Conclusions and recommendations

The Northern Ireland economy

1.  Largely on account of a long period of terrorist activity, Northern Ireland's economy has underperformed by comparison with the UK as a whole. However, in relatively more peaceful times, taxpayers in the rest of the UK might expect Northern Ireland to improve its economic performance and to take steps to enable it to do so. (Paragraph 11)

2.  We acknowledge the forthcoming reduction in the ability of Invest NI to use Selective Financial Assistance grants to attract foreign direct investment.

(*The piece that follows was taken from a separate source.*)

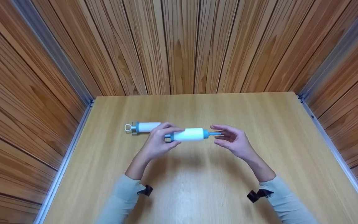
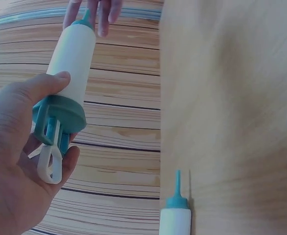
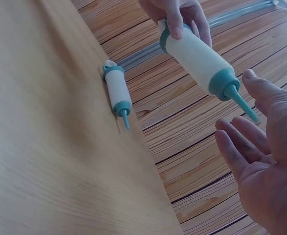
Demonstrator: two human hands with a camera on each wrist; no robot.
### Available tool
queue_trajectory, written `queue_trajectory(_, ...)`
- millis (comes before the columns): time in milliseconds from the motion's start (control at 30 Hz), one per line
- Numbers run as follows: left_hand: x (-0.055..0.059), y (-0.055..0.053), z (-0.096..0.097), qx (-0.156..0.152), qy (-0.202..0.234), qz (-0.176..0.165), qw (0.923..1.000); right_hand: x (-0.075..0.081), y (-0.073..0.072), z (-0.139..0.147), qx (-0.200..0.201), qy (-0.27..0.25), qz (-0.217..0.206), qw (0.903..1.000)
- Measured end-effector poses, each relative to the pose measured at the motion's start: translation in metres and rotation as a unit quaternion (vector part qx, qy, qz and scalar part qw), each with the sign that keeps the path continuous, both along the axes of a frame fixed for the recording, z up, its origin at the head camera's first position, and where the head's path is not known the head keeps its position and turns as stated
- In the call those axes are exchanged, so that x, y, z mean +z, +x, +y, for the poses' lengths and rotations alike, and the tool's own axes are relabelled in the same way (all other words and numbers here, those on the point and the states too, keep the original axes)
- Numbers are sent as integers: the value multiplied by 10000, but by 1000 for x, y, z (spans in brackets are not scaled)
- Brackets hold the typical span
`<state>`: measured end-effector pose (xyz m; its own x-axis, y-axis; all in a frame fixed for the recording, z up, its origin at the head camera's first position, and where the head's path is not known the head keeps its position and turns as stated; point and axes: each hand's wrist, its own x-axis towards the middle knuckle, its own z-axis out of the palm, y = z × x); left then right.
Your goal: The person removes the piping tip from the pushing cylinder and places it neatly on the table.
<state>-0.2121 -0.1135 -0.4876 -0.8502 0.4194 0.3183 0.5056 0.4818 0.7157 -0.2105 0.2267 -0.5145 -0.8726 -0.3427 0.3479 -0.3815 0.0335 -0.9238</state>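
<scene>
My left hand (image 1: pixel 160 138) grips a large plastic syringe (image 1: pixel 189 134) near its rear collar, above the table. It has a white barrel, teal end caps and a thin teal nozzle (image 3: pixel 242 105) pointing right. In the left wrist view, the thumb lies along the barrel, and a white pull ring (image 2: pixel 50 164) shows beside the palm. My right hand (image 1: pixel 232 141) is around the nozzle tip with fingers spread and relaxed, gripping nothing. A second syringe (image 1: pixel 148 127) of the same kind lies on the table behind the left hand, which partly hides it in the head view.
The wooden table (image 1: pixel 259 118) is bounded by plank-patterned walls (image 1: pixel 179 46) at the back and both sides. Metal rails (image 1: pixel 64 161) run along its side edges. A small dark camera mount sits on each sleeve (image 1: pixel 121 193).
</scene>
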Motion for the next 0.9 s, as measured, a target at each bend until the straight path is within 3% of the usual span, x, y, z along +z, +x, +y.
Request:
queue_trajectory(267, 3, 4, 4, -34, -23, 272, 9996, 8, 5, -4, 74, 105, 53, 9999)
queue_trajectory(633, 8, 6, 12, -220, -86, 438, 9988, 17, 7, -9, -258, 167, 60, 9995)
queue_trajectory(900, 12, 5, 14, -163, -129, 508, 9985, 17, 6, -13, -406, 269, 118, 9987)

There is a need to develop other incentives if Invest NI is to continue to attract foreign direct investment and bring new jobs to Northern Ireland. (Paragraph 15)

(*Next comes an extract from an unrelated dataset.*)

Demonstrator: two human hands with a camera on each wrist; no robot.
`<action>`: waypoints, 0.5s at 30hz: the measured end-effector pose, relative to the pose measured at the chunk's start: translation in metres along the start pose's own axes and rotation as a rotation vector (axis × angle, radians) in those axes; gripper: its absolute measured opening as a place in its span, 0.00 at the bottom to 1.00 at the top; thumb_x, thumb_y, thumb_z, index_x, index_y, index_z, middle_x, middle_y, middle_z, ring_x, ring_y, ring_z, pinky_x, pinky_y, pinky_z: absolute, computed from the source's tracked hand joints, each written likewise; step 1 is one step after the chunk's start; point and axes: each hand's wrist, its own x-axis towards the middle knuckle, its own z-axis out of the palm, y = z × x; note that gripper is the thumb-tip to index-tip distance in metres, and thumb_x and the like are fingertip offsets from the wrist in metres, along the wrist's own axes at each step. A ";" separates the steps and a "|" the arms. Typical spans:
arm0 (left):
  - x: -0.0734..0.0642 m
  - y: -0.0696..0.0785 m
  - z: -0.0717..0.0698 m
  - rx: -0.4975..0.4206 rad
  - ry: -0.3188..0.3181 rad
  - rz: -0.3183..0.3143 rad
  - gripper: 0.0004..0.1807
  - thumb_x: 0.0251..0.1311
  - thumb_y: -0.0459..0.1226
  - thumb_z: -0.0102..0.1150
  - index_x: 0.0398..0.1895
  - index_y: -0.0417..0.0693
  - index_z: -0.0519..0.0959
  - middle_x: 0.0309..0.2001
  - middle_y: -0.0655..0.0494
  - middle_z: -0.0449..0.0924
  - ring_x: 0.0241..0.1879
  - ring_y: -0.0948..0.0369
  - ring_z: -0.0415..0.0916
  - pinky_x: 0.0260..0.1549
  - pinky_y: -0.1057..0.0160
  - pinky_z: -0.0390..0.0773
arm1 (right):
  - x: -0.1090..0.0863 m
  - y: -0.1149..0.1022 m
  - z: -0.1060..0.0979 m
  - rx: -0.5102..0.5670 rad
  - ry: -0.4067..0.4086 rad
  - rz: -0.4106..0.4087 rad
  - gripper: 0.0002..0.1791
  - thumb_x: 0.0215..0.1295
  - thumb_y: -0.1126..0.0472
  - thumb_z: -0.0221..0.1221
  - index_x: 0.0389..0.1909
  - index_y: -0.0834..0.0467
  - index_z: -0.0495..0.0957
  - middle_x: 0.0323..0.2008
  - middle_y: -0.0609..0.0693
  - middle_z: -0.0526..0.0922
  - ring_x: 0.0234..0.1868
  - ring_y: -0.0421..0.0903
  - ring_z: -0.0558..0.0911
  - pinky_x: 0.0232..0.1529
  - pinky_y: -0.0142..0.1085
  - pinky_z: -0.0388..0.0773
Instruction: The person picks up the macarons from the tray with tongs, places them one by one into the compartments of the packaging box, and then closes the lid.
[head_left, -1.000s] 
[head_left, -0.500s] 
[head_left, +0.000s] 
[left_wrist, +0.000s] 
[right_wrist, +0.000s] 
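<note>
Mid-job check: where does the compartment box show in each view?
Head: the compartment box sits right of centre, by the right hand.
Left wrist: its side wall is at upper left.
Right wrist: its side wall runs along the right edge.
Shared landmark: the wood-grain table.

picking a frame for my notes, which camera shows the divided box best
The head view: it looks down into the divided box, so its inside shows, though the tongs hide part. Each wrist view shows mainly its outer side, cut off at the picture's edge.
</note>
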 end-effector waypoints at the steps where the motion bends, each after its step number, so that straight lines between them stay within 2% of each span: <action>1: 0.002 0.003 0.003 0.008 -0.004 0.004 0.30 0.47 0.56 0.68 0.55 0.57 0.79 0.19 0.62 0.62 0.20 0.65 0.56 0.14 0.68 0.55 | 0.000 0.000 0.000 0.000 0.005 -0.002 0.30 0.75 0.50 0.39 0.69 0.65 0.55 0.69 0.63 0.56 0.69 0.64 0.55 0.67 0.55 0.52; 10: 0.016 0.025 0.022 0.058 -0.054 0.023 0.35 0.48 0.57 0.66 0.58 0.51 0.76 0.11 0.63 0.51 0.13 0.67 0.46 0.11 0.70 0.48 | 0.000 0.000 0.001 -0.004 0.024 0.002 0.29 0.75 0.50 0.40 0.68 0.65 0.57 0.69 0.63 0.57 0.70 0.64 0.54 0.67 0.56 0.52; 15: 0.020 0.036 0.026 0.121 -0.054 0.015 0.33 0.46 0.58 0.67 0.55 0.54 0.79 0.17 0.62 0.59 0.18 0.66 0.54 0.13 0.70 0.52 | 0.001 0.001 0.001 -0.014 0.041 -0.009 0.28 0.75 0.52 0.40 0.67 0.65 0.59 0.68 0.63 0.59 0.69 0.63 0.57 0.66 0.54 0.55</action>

Arguments for devolving corporation tax

3.  Although there were exceptions, the vast majority of witnesses, particularly those involved in business, who gave evidence to the inquiry or whom we met in Northern Ireland, argued for a reduction in the corporation tax rate in Northern Ireland. Moreover, many of them said that previous policies had not had the desired effect and a significant reduction in corporation tax would be the dramatic change that business in Northern Ireland needed. (Paragraph 20)

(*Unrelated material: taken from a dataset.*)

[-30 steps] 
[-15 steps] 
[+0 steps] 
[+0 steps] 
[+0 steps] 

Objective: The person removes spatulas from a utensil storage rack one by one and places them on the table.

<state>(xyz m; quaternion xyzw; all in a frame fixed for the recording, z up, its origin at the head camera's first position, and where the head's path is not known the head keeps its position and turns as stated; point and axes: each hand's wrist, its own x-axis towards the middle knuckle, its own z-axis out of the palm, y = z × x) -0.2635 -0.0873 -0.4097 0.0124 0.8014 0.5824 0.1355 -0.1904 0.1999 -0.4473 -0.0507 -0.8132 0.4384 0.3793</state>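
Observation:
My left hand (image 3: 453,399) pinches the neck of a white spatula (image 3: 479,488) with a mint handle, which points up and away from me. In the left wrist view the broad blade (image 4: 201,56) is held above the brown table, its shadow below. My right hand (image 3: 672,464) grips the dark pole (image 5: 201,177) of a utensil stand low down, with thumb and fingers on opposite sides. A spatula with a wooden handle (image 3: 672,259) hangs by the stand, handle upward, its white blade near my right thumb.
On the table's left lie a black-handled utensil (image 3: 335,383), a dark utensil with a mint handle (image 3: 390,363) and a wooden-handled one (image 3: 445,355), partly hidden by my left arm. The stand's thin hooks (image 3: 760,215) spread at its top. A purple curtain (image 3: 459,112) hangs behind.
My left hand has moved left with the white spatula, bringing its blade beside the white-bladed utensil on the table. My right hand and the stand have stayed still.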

4.  We welcome the publication of the Treasury's consultation paper and the debate that is taking place as to how best to support the Northern Ireland economy. In principle, we support the devolution of the power to vary corporation tax to the Northern Ireland Executive. However, we understand that there will be consequences associated with doing this and recognise that there are concerns that need to be addressed before this can take place. (Paragraph 41)

EU rules on state aid and the Azores judgment

5.  We are confident that the proposal to devolve the power to vary corporation tax to Northern Ireland can meet the criteria of the Azores judgment, although it is difficult to know for certain how the ECJ would apply the judgment in a new situation. It is essential that the Northern Ireland Office and the Treasury seek to reduce the risk of legal challenge through detailed and formal discussions with the EU Commission. (Paragraph 56)

6.  The Azores judgment, and the subsequent cases, indicate that the decision for Northern Ireland to have a rate of corporation tax, separate from the rest of the UK, could not be taken at Westminster. The power to vary the corporation tax rate would need to be devolved to the Northern Ireland Executive. Northern Ireland would bear the full financial responsibility for any reduction in tax revenue, and consequently Northern Ireland would not be compensated from HM Treasury for any tax loss. (Paragraph 57)

Total corporation tax revenue in Northern Ireland

7.  The Treasury urgently needs to set up a system which can accurately assess how much corporation tax is collected in Northern Ireland. (Paragraph 66)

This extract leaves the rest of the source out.